* _TRY IT_
Your answer should be the lines from the one with "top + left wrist" to the end of the data below, both included, exact and free of pictures.

* _RAW DATA_
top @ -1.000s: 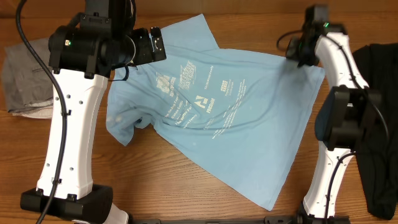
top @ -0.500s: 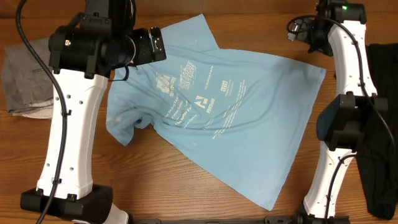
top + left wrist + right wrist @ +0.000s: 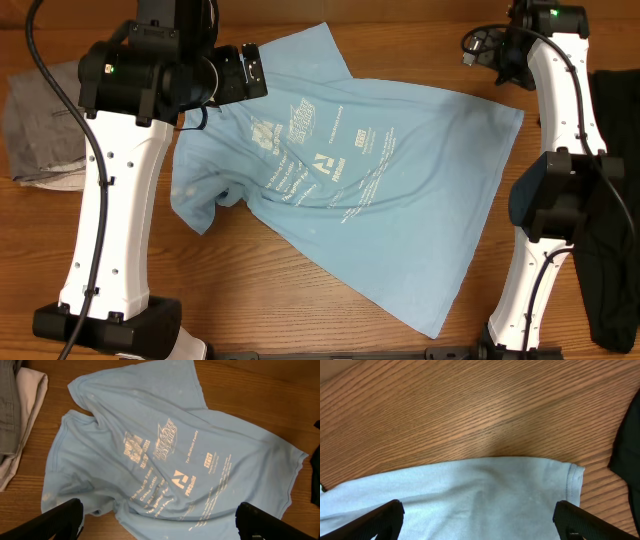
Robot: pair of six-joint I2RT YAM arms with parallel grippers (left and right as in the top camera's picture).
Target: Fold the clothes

* _REPLY TO THE EXERCISE_
top + left wrist + right wrist @ +0.000s: 
Robot: pair of six-joint I2RT YAM arms with parallel grippers (left and right as in the top camera's picture).
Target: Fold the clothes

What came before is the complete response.